§ What you need to do: Find the line with "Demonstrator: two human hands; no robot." in the entries below, then output every line from it down to the line with "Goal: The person", exactly and with no pictures.

·····

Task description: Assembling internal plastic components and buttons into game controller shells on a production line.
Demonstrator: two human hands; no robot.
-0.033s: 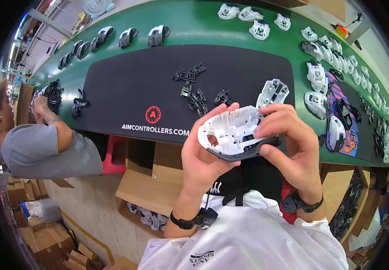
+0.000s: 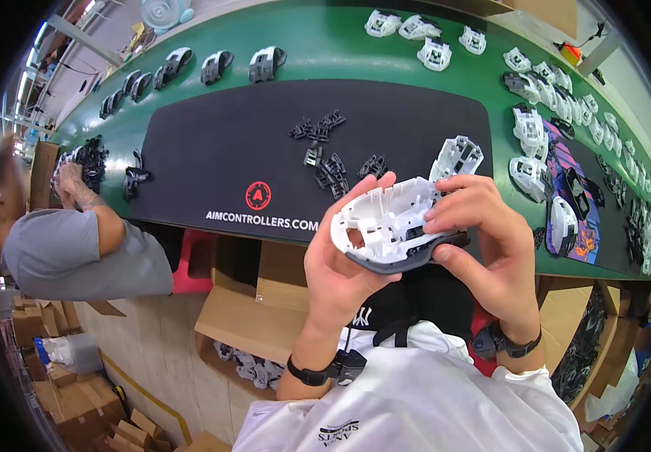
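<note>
Both my hands hold a white computer-mouse shell point(image 2: 378, 226) in front of my chest, its hollow inside facing up. A dark grey side piece point(image 2: 408, 261) runs along its near edge. My left hand point(image 2: 334, 264) wraps around the shell's rounded left end. At the other end my right hand point(image 2: 491, 248) grips it, the thumb at the dark side piece and the fingertips at the inner edge. Just beyond lies another white shell part point(image 2: 459, 157) on the black mat point(image 2: 220, 143). Several small black plastic parts point(image 2: 331, 175) lie in loose groups on the mat.
White shells point(image 2: 530, 177) line the green table point(image 2: 340, 45) at the right and far side; black-and-white ones point(image 2: 266, 64) stand far left. At left a co-worker point(image 2: 84, 248) handles parts beside a black pile point(image 2: 91, 162). An open cardboard box point(image 2: 242, 320) sits below the table edge.
</note>
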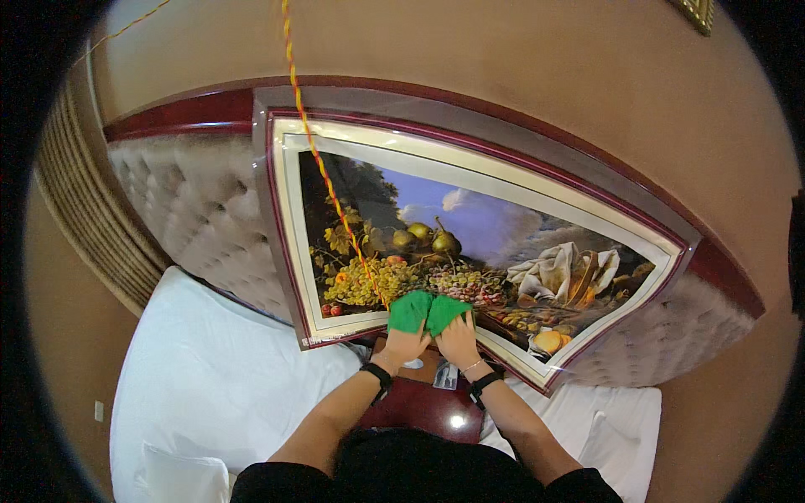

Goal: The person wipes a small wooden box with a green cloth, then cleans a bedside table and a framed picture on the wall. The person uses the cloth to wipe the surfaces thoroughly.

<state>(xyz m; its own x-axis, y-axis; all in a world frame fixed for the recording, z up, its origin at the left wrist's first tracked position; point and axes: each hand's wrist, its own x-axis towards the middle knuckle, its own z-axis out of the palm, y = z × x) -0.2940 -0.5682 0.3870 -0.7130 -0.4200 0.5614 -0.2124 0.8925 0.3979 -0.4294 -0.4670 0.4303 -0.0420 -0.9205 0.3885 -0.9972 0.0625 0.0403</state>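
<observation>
A green cloth (410, 312) is pinched up in front of me, low at the middle of a large framed fruit picture (495, 210). My left hand (406, 342) grips its left part, and my right hand (457, 340) grips the right part close beside. The cloth hides most of the fingertips. From above, a twisted yellow and red cord (323, 172) hangs across the picture and ends at the cloth's left side. Whether the cord is held or only passes behind cannot be made out. Dark bands circle both wrists.
The picture stands against a tufted grey headboard (193, 210) with dark red trim. White bedding (218, 360) spreads on the left, with more white bedding (579, 427) on the right. Below my hands is a glossy dark red surface (419, 409). A beige curtain (92, 193) hangs at far left.
</observation>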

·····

§ Expected answer:
Demonstrator: two human hands; no robot.
-0.033s: 
+0.000s: 
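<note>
Both my hands hold a white computer-mouse shell point(image 2: 378, 226) in front of my chest, its hollow inside facing up. A dark grey side piece point(image 2: 408, 261) runs along its near edge. My left hand point(image 2: 334, 264) wraps around the shell's rounded left end. At the other end my right hand point(image 2: 491, 248) grips it, the thumb at the dark side piece and the fingertips at the inner edge. Just beyond lies another white shell part point(image 2: 459, 157) on the black mat point(image 2: 220, 143). Several small black plastic parts point(image 2: 331, 175) lie in loose groups on the mat.
White shells point(image 2: 530, 177) line the green table point(image 2: 340, 45) at the right and far side; black-and-white ones point(image 2: 266, 64) stand far left. At left a co-worker point(image 2: 84, 248) handles parts beside a black pile point(image 2: 91, 162). An open cardboard box point(image 2: 242, 320) sits below the table edge.
</note>
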
Goal: The person wipes a small wooden box with a green cloth, then cleans a bedside table and a framed picture on the wall. The person uses the cloth to wipe the surfaces thoroughly.

For this exercise, nothing more is required.